Deep in a family of palms beyond the sea-frothed border of the island, I find littered coconuts that feed maggots, and an abandoned projector next to an old two-seater plane. The plane crashes here every night but, mysteriously, no one ever comes forward as the pilot and it always crashes tragically. Two chairs are propped in front of the projector. Every night I sit and let the machine chime its pictures. The movies here are grim. The main character and I share much too much. I wait patiently, uncomfortably. The anxiety, it sickens me. The waiting for the other occupant of the other chair, it kills me.
Who do I look for? Is it a stranger? Is it you, the miraculous recipient of dronings-on of an island captive? Ah, but I know, deep down, who she might be: She is the explorer, the carrier pigeon, the pilot. I bet. I beg.
I don’t know how to fly. I hopped into the cockpit once or twice to learn and I became paralyzed with visions of other crashes, more tragedy. I don’t know how to fly the plane, I promise, so don’t suggest it, please don’t make me try that –
It is time to wrap this up. I mean that quite literally – I will be finding old frond and fashioning a bow for the letter to sit pertly within. My words then will seem less a burden, more a bittersweet treasure. I am a pirate, now, after all, though the only thing I steal is the time of others.

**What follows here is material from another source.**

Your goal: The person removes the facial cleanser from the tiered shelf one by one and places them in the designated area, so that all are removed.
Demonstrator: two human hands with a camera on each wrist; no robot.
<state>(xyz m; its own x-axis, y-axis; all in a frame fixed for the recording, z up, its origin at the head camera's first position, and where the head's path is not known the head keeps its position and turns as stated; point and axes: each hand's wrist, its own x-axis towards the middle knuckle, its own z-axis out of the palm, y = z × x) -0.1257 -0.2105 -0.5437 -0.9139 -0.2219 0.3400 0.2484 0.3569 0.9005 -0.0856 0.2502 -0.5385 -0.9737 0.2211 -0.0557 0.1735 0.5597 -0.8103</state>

In the morning I go to sea. Every night I fall asleep on white sand but in the darkness I perceive it as clouded gray. My demons come again to tell me yes, this is true, yes, I am right. White is gray, white is not white at all.
I do not want to be right anymore because I am so terribly, obviously, foolishly wrong. The sand is white. Tomorrow the pilot will save the plane. Bedtime stories.
Shush, quiet; silence, s’il vous plait.
Tomorrow can only be tomorrow. Tonight, the coconuts are all dry of their milk, and the projector has been replaced with a foggy mirror. I cannot look into it, I am not the fairest of them all. I have to smash it to match myself – only then am I satisfied in its classification as ‘mirror.’
I write you to find solace. I write you for release. I write you because, in this pain, I am the most human I have ever been.
This is unlike any other place I’ve seen or traversed and so help me, so help me God, lest I conquer this island, lest I learn how to fly.